_Task instructions_. What is needed is an exact copy of the lines in the listing below, from the one with "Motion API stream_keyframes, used" up to and including the one with "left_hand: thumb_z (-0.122", with no other lines.
---------------
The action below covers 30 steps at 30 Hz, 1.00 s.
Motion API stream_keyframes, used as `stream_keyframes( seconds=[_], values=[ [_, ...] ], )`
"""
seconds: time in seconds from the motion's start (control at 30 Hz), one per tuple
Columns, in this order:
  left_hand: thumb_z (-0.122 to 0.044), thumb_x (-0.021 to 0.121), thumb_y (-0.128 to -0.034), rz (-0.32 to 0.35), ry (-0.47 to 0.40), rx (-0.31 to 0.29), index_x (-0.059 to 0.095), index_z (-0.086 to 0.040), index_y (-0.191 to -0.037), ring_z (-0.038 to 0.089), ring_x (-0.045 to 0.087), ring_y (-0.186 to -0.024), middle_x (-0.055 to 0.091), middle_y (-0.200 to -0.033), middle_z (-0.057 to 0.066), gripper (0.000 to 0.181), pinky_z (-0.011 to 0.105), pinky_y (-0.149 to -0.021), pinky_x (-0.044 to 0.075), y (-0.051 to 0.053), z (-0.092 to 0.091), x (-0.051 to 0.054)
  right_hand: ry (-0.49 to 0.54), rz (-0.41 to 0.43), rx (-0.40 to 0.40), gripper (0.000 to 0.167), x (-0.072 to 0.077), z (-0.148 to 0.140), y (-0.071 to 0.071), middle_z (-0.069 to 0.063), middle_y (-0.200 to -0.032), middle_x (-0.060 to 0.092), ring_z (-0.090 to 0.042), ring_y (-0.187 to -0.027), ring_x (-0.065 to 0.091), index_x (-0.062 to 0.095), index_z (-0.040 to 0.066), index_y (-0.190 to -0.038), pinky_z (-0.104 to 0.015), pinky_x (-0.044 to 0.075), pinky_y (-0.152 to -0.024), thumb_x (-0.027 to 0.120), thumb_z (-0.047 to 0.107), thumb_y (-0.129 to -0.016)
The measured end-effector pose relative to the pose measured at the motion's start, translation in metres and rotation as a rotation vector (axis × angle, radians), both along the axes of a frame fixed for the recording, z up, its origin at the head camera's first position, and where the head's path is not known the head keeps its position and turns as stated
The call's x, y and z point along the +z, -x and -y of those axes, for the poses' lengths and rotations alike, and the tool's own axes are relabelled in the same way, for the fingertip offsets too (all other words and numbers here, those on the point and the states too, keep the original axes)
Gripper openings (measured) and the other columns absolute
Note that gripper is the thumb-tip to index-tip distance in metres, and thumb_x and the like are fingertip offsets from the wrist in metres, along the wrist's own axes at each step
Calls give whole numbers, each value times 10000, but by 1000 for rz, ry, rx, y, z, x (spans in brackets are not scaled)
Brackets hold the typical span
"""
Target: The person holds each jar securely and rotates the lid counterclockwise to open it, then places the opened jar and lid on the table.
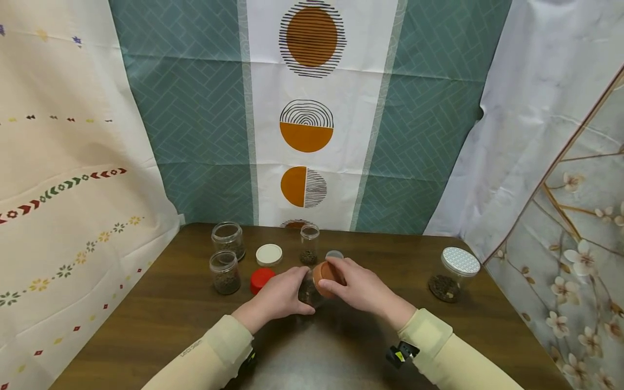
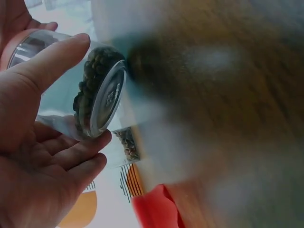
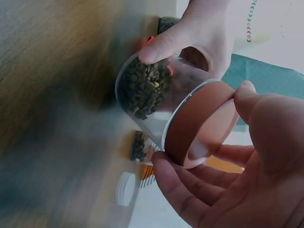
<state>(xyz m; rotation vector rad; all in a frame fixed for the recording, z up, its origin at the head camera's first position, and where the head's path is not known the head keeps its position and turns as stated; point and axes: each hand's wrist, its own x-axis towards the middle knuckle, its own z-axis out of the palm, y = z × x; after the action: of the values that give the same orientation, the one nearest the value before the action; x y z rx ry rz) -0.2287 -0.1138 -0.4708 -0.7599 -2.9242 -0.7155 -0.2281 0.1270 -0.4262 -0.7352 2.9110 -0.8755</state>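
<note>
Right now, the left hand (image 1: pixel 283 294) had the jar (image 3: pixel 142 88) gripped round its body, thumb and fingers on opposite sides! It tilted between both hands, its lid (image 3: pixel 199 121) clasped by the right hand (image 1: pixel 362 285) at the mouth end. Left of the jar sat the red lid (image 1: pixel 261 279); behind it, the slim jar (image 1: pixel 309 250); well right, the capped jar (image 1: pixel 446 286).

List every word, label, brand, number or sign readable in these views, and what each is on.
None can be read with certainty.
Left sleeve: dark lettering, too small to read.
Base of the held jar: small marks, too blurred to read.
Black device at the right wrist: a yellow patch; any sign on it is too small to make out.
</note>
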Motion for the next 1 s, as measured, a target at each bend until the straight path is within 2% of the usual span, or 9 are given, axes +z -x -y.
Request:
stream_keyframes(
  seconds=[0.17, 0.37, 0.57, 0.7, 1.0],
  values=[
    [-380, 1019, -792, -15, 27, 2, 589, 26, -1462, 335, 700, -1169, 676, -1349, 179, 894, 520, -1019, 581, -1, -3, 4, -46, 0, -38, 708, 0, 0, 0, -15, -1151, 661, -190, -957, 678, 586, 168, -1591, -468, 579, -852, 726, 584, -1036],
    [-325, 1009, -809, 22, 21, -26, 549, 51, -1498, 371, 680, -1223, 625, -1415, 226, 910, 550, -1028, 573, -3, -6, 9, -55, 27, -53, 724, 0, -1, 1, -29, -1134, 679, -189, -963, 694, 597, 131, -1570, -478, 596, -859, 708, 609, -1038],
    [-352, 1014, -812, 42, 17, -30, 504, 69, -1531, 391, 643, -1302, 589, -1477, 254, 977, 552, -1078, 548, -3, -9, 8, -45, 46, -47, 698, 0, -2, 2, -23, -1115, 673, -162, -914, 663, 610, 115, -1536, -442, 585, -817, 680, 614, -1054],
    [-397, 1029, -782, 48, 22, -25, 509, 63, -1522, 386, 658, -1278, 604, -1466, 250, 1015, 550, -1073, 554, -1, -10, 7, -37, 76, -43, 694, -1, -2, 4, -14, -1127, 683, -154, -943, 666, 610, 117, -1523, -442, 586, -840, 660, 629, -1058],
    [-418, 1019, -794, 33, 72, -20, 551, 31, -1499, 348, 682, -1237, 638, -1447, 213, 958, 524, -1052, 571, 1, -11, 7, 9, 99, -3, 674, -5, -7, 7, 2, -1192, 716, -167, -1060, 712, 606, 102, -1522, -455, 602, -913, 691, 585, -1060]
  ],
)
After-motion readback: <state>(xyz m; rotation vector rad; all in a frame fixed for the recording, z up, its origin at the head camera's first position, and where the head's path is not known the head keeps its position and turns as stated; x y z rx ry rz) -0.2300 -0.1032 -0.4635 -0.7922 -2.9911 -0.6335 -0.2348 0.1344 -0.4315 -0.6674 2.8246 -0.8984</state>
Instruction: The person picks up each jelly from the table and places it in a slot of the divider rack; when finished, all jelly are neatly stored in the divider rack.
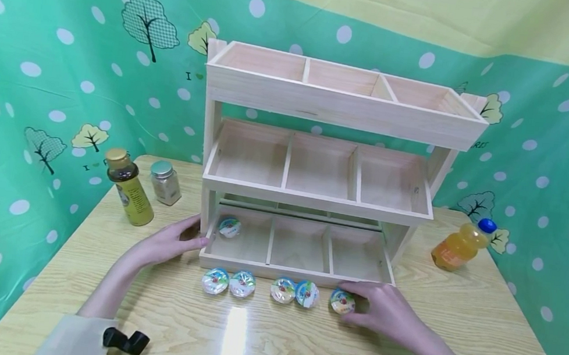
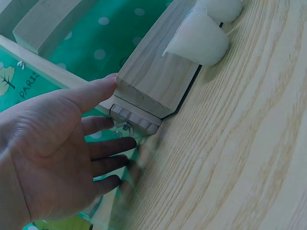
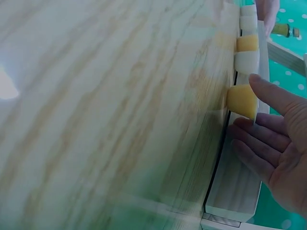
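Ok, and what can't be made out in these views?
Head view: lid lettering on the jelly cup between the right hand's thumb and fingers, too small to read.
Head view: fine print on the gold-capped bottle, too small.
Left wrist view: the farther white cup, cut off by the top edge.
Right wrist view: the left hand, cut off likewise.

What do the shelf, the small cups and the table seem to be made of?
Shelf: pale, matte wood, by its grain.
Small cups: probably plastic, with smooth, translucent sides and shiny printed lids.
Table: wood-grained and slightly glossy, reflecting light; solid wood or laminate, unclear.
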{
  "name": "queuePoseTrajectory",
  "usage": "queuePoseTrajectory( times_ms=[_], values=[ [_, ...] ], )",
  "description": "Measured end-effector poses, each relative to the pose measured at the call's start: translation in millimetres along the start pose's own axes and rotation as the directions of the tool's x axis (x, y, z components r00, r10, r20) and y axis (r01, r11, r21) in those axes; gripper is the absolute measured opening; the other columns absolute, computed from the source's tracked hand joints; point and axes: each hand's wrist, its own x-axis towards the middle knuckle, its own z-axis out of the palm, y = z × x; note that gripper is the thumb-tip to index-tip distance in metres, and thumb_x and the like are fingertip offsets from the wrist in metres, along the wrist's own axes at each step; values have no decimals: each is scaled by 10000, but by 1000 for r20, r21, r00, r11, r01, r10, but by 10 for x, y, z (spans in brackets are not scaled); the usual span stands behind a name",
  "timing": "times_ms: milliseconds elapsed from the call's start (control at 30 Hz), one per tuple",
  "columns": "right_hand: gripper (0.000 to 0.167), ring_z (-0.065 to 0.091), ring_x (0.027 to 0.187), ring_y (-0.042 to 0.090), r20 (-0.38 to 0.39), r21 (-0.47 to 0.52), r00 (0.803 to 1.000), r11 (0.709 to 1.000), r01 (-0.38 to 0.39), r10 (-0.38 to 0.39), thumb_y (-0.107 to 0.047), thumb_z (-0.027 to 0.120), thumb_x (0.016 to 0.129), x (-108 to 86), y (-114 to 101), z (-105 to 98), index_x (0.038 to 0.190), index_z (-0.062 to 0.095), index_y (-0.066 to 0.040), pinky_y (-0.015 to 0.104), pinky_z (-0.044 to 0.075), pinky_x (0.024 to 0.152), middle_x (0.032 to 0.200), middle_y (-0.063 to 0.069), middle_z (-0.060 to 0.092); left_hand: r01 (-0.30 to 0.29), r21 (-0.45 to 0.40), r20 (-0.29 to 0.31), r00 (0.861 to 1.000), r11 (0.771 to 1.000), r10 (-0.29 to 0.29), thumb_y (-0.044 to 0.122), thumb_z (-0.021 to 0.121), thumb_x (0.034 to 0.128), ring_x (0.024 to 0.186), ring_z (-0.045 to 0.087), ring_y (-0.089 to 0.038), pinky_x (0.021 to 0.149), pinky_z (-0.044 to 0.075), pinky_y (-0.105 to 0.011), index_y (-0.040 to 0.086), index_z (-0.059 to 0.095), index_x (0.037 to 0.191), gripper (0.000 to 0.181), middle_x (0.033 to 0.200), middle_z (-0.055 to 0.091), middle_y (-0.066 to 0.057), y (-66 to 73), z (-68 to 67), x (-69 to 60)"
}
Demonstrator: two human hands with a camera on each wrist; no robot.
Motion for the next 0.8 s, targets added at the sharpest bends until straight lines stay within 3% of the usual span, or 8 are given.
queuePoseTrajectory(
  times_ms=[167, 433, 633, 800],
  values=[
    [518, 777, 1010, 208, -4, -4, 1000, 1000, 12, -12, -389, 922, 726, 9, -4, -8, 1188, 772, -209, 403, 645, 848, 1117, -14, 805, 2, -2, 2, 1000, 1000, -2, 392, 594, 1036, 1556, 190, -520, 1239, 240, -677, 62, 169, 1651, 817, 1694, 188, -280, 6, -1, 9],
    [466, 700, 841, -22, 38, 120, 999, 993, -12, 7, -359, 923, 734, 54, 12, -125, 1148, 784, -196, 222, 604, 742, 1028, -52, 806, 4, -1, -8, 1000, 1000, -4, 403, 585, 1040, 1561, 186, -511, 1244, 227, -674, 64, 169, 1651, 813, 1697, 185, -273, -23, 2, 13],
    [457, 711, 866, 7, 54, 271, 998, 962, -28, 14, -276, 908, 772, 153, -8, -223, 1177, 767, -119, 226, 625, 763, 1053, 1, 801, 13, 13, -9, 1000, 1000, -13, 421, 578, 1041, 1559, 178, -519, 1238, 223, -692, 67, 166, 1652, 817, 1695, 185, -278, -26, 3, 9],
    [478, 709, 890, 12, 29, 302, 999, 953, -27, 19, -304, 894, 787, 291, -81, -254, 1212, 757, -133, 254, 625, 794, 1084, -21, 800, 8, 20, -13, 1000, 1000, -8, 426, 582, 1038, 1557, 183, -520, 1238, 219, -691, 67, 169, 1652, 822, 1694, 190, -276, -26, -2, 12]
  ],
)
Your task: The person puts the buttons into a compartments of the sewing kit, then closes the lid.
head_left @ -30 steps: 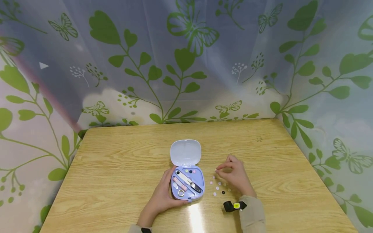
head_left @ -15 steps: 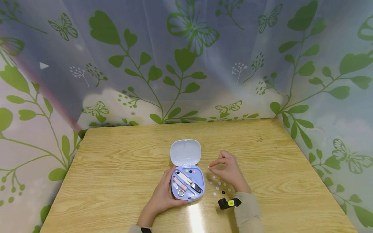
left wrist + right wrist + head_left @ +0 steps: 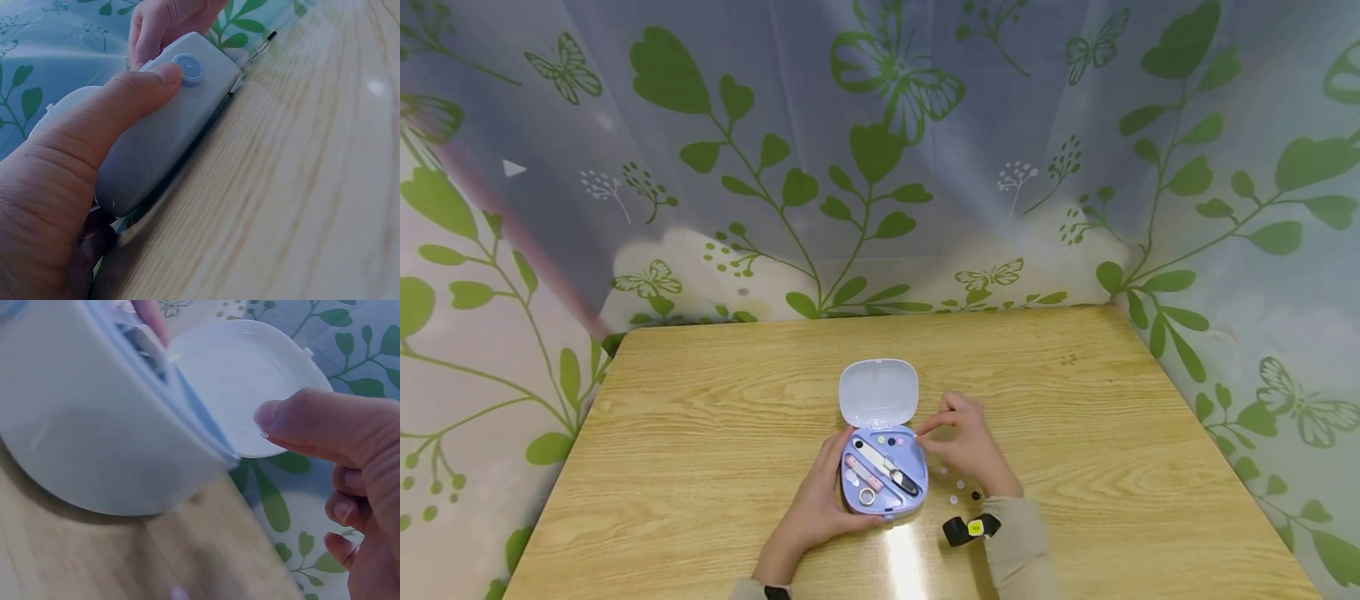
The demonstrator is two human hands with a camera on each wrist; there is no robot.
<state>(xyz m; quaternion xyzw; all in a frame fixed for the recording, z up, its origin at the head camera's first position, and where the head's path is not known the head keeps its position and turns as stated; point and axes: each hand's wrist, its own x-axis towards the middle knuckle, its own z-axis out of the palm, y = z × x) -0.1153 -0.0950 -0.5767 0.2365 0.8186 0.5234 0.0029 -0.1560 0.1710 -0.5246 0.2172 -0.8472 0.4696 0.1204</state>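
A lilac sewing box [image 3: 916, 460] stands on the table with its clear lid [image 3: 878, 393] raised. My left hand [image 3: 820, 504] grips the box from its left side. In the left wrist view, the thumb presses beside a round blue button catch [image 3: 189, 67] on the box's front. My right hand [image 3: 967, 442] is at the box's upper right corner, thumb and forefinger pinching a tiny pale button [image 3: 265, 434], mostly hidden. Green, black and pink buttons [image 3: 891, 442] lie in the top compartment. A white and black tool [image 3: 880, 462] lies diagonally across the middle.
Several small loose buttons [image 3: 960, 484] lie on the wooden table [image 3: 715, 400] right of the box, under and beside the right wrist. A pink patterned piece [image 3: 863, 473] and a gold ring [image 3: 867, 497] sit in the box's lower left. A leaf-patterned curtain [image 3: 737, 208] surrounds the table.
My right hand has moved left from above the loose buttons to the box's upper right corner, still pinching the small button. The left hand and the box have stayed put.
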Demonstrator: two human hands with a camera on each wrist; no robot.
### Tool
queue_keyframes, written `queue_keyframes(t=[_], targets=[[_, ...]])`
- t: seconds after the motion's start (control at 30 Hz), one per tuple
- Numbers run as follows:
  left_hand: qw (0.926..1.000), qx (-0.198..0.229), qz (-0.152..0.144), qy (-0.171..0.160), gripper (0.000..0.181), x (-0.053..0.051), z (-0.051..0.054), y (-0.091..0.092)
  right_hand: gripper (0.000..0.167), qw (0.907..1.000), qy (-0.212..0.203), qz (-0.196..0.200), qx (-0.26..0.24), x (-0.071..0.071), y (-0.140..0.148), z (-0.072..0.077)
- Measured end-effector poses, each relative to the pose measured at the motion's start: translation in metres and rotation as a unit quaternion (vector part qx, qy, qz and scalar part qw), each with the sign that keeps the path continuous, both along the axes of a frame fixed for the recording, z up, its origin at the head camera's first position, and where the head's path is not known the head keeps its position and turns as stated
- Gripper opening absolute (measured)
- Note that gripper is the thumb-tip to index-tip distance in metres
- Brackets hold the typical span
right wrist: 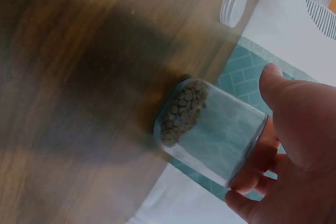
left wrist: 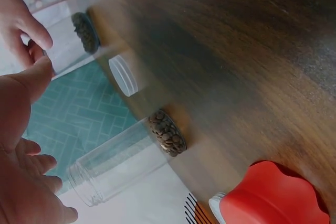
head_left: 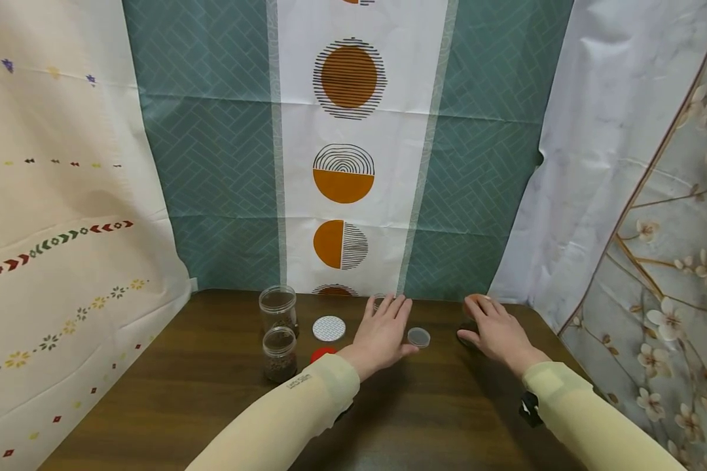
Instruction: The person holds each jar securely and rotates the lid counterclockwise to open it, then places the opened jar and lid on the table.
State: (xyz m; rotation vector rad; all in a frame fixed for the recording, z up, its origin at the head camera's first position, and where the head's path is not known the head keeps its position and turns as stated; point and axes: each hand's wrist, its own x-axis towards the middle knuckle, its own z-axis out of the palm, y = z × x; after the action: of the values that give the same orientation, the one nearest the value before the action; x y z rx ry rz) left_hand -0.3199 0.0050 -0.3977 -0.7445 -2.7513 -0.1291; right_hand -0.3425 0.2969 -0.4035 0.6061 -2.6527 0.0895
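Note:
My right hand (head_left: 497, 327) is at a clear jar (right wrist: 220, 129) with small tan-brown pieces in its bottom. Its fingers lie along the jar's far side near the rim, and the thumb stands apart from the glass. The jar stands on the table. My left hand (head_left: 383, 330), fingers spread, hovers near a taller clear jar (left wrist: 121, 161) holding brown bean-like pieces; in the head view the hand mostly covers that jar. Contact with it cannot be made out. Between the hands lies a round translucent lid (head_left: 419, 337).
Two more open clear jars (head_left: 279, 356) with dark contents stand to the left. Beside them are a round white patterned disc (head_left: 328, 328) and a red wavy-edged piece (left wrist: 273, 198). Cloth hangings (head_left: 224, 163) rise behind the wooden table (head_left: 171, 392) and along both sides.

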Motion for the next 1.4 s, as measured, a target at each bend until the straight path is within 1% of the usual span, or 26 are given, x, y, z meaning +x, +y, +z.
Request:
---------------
_Answer space_.
Motion API stream_keyframes, used as `stream_keyframes( seconds=[_], values=[ [_, ...] ], )`
"""
seconds: time in seconds from the motion's start (control at 30 Hz), one per tuple
Columns, in this order:
  left_hand: thumb_z (-0.122 to 0.044), thumb_x (-0.021 to 0.121), thumb_y (-0.128 to -0.034), rz (-0.32 to 0.35), ry (-0.47 to 0.40), rx (-0.31 to 0.29), index_x (-0.059 to 0.095), index_z (-0.086 to 0.040), index_y (-0.191 to -0.037), ring_z (-0.038 to 0.089), ring_x (-0.045 to 0.087), ring_y (-0.186 to -0.024), middle_x (-0.055 to 0.091), middle_y (-0.200 to -0.033), middle_z (-0.057 to 0.066), gripper (0.000 to 0.181), pinky_z (-0.011 to 0.105), pinky_y (-0.149 to -0.021), pinky_x (-0.044 to 0.075), y (-0.051 to 0.053), z (-0.092 to 0.091), x (-0.051 to 0.054)

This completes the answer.